Besides some chamber and orchestral music, including three symphonies, his output included a large number of songs and other vocal works. As part of a nine-day festival dedicated, around the 400th anniversary of Shakespeare’s death, to music associated with the playwright, Opera Delaware put us all in its debt with the fully-staged East Coast premiere, in Wilmington’s handsome Grand Opera House, of Amleto, the second and by far the more successful of Faccio’s two operas, which had been presented there in a concert version in 2014. (It was composed, in 1865, to a libretto that was the first one Boito completed; the Falstaff he created 28 years later for Verdi was to be his last.)
The conductor, and the man responsible for putting the long-neglected score in performable shape, was Anthony Barrese, and it is a pleasure to report that the performance he led was in every musical respect of the highest quality. The orchestra did ample justice to a score of considerable sophistication, reminiscent of the quasi-symphonic richness pioneered a couple of generations earlier by Spontini, rather than of the more melody-centered style espoused by Italian opera composers from Rossini to Verdi and beyond. Jeffrey Miller’s chorus made excellent contributions to the musical whole, and the solo roles were strongly sung, with particularly impressive voices deployed by Lara Tillotson and Timothy Mix as Gertrude and Claudius. Joshua Kohl, too, was equal to the vocal challenges of the title role, and though not at all fat and by no means scant of breath (characteristics his mother attributes to him in the original play, which some actors, including Alec Guinness in one long-ago production, have sought to represent literally), he made a convincing and often subtle Hamlet.

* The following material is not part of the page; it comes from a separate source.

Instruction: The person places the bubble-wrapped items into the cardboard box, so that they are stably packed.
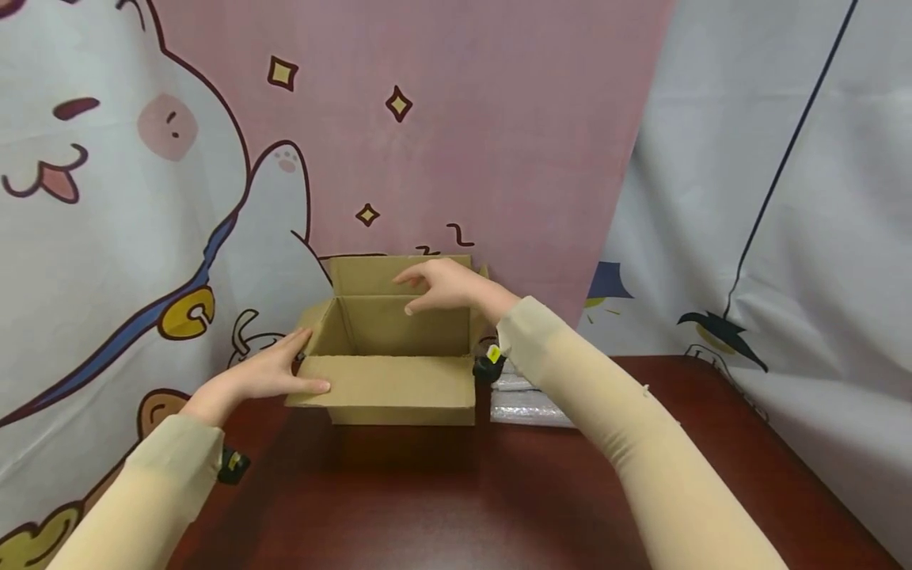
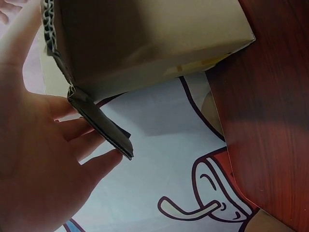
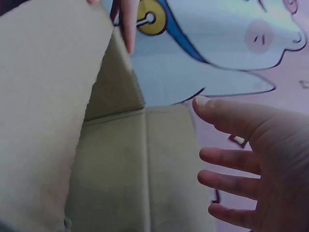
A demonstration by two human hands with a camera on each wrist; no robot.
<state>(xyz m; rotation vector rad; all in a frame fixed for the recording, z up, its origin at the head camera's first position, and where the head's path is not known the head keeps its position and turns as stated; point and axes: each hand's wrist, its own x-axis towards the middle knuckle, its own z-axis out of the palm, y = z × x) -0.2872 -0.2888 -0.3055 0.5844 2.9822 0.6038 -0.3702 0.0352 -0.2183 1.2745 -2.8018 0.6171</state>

On the dramatic side, E. Loren Meeker’s production also carried a fair degree of conviction, and though Peter Tupitza’s set was clean and practical, and the use of a central screen with projections designed by Driscoll Otto offered ample opportunity for evoking poetry and mystery along Shakespearean lines, I felt that more striking effects could have been produced from both these potential advantages. The main projection, an entirely un-mysterious head shot of the late Hamlet senior’s ghost, lacked any element of misty or cloudy background to loom out of. And instead of emulating a brilliant I Puritani production by Linda Brovsky on a similarly multi-level Robert A. Dahlstrom set that I saw in Seattle some years ago, which enabled the audience to spot at once every character making an entry on one of the upper levels, this Amleto offered no such clarification of the action. There were just a lot of people around, and the spectator was left to work out who was who—and who had just started singing—more or less unaided.
Nevertheless, the production was free from the sort of overweening “look how clever I am” ideas that so many directors these days seem to find irresistible. The music, though admittedly a shade lacking in memorable tunes, was often enthralling; it was splendidly sung and played; the drama was powerful; the play-within-the-play was brilliantly done; the fight between Hamlet and Laertes was thrilling; and the resuscitation of so serious and absorbing an opera reflected enormous credit on general director Brendan Cooke’s ambitious and already highly accomplished company.